== How to complete this task ==
Please copy, exactly as they appear below, the lines from the one containing "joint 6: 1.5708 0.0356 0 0" through the one containing "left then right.".

== Stored data ==
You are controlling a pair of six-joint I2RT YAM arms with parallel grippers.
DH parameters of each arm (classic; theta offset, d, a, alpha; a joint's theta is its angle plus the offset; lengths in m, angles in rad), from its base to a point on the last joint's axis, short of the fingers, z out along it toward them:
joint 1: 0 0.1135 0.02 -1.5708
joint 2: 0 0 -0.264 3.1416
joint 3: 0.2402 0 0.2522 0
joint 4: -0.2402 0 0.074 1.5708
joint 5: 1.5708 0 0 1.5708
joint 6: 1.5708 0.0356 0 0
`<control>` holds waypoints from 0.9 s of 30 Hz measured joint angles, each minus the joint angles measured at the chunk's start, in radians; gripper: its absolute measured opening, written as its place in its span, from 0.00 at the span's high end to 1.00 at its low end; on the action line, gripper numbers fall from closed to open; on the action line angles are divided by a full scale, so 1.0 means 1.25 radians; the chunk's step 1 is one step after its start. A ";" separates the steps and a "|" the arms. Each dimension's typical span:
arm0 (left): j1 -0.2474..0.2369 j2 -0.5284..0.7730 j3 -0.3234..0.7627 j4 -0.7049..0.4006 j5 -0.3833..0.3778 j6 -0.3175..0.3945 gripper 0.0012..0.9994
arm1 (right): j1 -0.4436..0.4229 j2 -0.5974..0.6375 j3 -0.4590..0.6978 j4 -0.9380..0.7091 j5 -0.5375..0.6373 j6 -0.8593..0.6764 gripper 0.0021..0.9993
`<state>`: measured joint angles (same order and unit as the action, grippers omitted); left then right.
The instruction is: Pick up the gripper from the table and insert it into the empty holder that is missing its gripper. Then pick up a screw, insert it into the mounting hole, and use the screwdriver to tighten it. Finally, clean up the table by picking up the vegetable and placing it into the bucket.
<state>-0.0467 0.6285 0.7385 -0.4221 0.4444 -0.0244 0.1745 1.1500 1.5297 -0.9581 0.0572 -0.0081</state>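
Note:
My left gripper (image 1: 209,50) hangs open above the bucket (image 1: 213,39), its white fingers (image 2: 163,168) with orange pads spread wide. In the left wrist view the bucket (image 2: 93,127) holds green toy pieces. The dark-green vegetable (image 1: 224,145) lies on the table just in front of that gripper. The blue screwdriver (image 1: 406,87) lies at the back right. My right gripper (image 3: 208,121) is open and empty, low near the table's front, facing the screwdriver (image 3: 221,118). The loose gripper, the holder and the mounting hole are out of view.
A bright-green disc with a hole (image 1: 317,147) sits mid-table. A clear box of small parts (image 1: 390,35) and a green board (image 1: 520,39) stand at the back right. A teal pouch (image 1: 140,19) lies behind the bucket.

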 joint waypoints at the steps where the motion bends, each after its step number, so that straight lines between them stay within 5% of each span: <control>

== Final answer ==
joint 6: 1.5708 0.0356 0 0
`<control>` holds waypoints from 0.9 s of 30 Hz measured joint angles, each minus the joint angles measured at the chunk's start, in radians; gripper: its absolute measured opening, written as its place in its span, from 0.00 at the span's high end to 1.00 at its low end; on the action line, gripper numbers fall from closed to open; on the action line angles are divided by a full scale, so 1.0 means 1.25 radians; the chunk's step 1 is one step after its start. A ";" separates the steps and a "|" the arms. Each dimension's typical span:
arm0 (left): j1 -0.2474..0.2369 j2 -0.5284..0.7730 j3 -0.3234..0.7627 j4 -0.7049..0.4006 j5 -0.3833..0.3778 j6 -0.3175..0.3945 gripper 0.0012..0.9994
arm1 (right): j1 -0.4436..0.4229 j2 -0.5974..0.6375 j3 -0.4590..0.6978 j4 -0.9380..0.7091 j5 -0.5375..0.6373 j6 -0.8593..0.6764 gripper 0.0021..0.9993
`<state>`: measured joint angles (same order and unit as the action, grippers omitted); left then right.

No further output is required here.